What needs to be done. Return the whole of the data exactly.
┏━━
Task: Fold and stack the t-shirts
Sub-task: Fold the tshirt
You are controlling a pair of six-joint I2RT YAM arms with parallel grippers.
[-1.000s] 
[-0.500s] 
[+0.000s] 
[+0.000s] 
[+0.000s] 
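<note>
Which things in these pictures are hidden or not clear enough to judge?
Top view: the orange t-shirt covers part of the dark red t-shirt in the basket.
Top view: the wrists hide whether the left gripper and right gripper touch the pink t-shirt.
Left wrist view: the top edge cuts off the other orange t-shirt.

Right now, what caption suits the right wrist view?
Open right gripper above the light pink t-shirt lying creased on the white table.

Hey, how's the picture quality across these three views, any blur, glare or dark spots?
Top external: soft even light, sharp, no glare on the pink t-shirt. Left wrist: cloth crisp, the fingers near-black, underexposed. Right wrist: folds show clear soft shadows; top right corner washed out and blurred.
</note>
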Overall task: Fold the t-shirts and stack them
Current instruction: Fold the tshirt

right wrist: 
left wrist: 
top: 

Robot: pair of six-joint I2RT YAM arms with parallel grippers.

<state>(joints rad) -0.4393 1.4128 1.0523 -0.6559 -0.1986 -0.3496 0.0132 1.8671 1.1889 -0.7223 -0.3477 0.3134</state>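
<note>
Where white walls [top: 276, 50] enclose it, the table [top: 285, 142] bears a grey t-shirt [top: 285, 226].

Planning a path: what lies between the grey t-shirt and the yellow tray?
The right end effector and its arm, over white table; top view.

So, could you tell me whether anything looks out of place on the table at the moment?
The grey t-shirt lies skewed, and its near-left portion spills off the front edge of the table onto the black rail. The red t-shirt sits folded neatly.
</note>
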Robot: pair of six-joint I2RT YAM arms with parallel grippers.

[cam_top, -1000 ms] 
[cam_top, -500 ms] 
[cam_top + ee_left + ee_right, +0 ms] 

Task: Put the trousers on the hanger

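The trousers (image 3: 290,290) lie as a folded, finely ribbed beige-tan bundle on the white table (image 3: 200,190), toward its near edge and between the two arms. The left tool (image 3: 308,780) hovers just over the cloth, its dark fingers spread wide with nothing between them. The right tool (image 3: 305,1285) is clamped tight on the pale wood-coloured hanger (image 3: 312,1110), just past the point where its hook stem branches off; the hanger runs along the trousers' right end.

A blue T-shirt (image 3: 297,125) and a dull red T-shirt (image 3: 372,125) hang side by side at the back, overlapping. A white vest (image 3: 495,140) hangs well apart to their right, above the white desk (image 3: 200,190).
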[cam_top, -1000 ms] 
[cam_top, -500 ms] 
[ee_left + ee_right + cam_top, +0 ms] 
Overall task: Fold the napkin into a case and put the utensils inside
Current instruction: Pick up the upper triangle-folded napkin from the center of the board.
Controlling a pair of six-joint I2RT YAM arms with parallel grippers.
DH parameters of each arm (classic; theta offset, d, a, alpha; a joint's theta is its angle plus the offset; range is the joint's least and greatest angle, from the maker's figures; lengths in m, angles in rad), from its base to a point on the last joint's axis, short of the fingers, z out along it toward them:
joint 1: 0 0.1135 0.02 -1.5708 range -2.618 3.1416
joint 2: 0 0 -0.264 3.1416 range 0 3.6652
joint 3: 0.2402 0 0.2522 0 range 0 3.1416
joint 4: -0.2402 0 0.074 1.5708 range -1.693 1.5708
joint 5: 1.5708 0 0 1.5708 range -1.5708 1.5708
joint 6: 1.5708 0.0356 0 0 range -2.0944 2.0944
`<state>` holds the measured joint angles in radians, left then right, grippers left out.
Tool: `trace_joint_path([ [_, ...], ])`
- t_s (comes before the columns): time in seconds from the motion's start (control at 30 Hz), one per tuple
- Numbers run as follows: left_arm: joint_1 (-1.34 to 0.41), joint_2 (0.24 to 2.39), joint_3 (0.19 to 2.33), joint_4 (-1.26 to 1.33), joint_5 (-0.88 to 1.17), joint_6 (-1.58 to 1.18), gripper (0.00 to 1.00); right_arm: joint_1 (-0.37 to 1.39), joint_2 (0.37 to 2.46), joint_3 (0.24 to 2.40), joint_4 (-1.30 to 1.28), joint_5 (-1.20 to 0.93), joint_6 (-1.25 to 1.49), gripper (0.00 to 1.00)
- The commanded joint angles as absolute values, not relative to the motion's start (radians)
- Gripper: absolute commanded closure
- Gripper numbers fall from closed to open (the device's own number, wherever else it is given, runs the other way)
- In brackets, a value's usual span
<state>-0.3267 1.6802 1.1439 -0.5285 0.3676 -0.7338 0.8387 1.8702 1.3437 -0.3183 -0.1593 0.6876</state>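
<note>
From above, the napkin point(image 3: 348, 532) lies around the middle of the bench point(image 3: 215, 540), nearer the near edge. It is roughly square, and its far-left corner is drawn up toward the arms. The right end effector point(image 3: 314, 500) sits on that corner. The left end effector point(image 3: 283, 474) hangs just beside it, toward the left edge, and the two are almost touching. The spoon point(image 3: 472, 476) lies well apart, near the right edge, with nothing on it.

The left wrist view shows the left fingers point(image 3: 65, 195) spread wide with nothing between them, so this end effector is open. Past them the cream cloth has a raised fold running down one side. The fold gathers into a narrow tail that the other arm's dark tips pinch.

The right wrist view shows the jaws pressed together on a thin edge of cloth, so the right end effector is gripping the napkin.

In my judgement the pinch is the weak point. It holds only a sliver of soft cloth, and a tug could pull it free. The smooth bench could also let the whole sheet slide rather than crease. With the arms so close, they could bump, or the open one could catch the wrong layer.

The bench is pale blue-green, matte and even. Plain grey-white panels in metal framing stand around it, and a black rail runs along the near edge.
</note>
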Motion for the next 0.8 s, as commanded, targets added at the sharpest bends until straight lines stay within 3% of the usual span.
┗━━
Finished task.
Task: Fold and stack the t-shirts
Sub-task: Fold the tshirt
You are controlling a pair of six-joint I2RT YAM arms with parallel grippers.
[-1.000s] 
[-0.500s] 
[+0.000s] 
[+0.000s] 
[+0.000s] 
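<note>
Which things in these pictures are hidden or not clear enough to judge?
Top view: the orange t-shirt covers part of the dark red t-shirt in the basket.
Top view: the wrists hide whether the left gripper and right gripper touch the pink t-shirt.
Left wrist view: the top edge cuts off the other orange t-shirt.

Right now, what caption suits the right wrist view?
Open right gripper above the light pink t-shirt lying creased on the white table.

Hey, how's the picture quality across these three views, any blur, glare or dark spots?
Top external: soft even light, sharp, no glare on the pink t-shirt. Left wrist: cloth crisp, the fingers near-black, underexposed. Right wrist: folds show clear soft shadows; top right corner washed out and blurred.
</note>
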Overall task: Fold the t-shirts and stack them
Current instruction: Fold the tshirt

right wrist: 
left wrist: 
top: 

Robot: pair of six-joint I2RT YAM arms with parallel grippers.

<state>(joints rad) -0.4393 1.4128 1.0523 -0.6559 -0.1986 -0.3496 0.0132 1.8671 1.1889 -0.7223 -0.3477 0.3134</state>
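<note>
Where white walls [top: 276, 50] enclose it, the table [top: 285, 142] bears a grey t-shirt [top: 285, 226].

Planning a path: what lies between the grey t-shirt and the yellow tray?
The right end effector and its arm, over white table; top view.

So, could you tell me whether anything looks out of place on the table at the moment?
The grey t-shirt lies skewed, and its near-left portion spills off the front edge of the table onto the black rail. The red t-shirt sits folded neatly.
</note>
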Robot: pair of six-joint I2RT YAM arms with parallel grippers.

[cam_top, -1000 ms] 
[cam_top, -500 ms] 
[cam_top + ee_left + ee_right, +0 ms] 

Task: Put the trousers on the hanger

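The trousers (image 3: 290,290) lie as a folded, finely ribbed beige-tan bundle on the white table (image 3: 200,190), toward its near edge and between the two arms. The left tool (image 3: 308,780) hovers just over the cloth, its dark fingers spread wide with nothing between them. The right tool (image 3: 305,1285) is clamped tight on the pale wood-coloured hanger (image 3: 312,1110), just past the point where its hook stem branches off; the hanger runs along the trousers' right end.

A blue T-shirt (image 3: 297,125) and a dull red T-shirt (image 3: 372,125) hang side by side at the back, overlapping. A white vest (image 3: 495,140) hangs well apart to their right, above the white desk (image 3: 200,190).
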[cam_top, -1000 ms] 
[cam_top, -500 ms] 
[ee_left + ee_right + cam_top, +0 ms] 
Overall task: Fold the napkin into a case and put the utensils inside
Current instruction: Pick up the upper triangle-folded napkin from the center of the board.
Controlling a pair of six-joint I2RT YAM arms with parallel grippers.
DH parameters of each arm (classic; theta offset, d, a, alpha; a joint's theta is its angle plus the offset; range is the joint's least and greatest angle, from the maker's figures; lengths in m, angles in rad), from its base to a point on the last joint's axis, short of the fingers, z out along it toward them:
joint 1: 0 0.1135 0.02 -1.5708 range -2.618 3.1416
joint 2: 0 0 -0.264 3.1416 range 0 3.6652
joint 3: 0.2402 0 0.2522 0 range 0 3.1416
joint 4: -0.2402 0 0.074 1.5708 range -1.693 1.5708
joint 5: 1.5708 0 0 1.5708 range -1.5708 1.5708
joint 6: 1.5708 0.0356 0 0 range -2.0944 2.0944
`<state>` holds the measured joint angles in radians, left then right, grippers left out.
Tool: `trace_joint_path([ [_, ...], ])`
- t_s (comes before the columns): time in seconds from the motion's start (control at 30 Hz), one per tuple
- Numbers run as follows: left_arm: joint_1 (-1.34 to 0.41), joint_2 (0.24 to 2.39), joint_3 (0.19 to 2.33), joint_4 (-1.26 to 1.33), joint_5 (-0.88 to 1.17), joint_6 (-1.58 to 1.18), gripper (0.00 to 1.00); right_arm: joint_1 (-0.37 to 1.39), joint_2 (0.37 to 2.46), joint_3 (0.24 to 2.40), joint_4 (-1.30 to 1.28), joint_5 (-1.20 to 0.93), joint_6 (-1.25 to 1.49), gripper (0.00 to 1.00)
- The commanded joint angles as absolute values, not relative to the motion's start (radians)
- Gripper: absolute commanded closure
- Gripper numbers fall from closed to open (the device's own number, wherever else it is given, runs the other way)
- In brackets, a value's usual span
<state>-0.3267 1.6802 1.1439 -0.5285 0.3676 -0.7338 0.8387 1.8702 1.3437 -0.3183 -0.1593 0.6876</state>
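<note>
From above, the napkin point(image 3: 348, 532) lies around the middle of the bench point(image 3: 215, 540), nearer the near edge. It is roughly square, and its far-left corner is drawn up toward the arms. The right end effector point(image 3: 314, 500) sits on that corner. The left end effector point(image 3: 283, 474) hangs just beside it, toward the left edge, and the two are almost touching. The spoon point(image 3: 472, 476) lies well apart, near the right edge, with nothing on it.

The left wrist view shows the left fingers point(image 3: 65, 195) spread wide with nothing between them, so this end effector is open. Past them the cream cloth has a raised fold running down one side. The fold gathers into a narrow tail that the other arm's dark tips pinch.

The right wrist view shows the jaws pressed together on a thin edge of cloth, so the right end effector is gripping the napkin.

In my judgement the pinch is the weak point. It holds only a sliver of soft cloth, and a tug could pull it free. The smooth bench could also let the whole sheet slide rather than crease. With the arms so close, they could bump, or the open one could catch the wrong layer.

The bench is pale blue-green, matte and even. Plain grey-white panels in metal framing stand around it, and a black rail runs along the near edge.
</note>
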Motion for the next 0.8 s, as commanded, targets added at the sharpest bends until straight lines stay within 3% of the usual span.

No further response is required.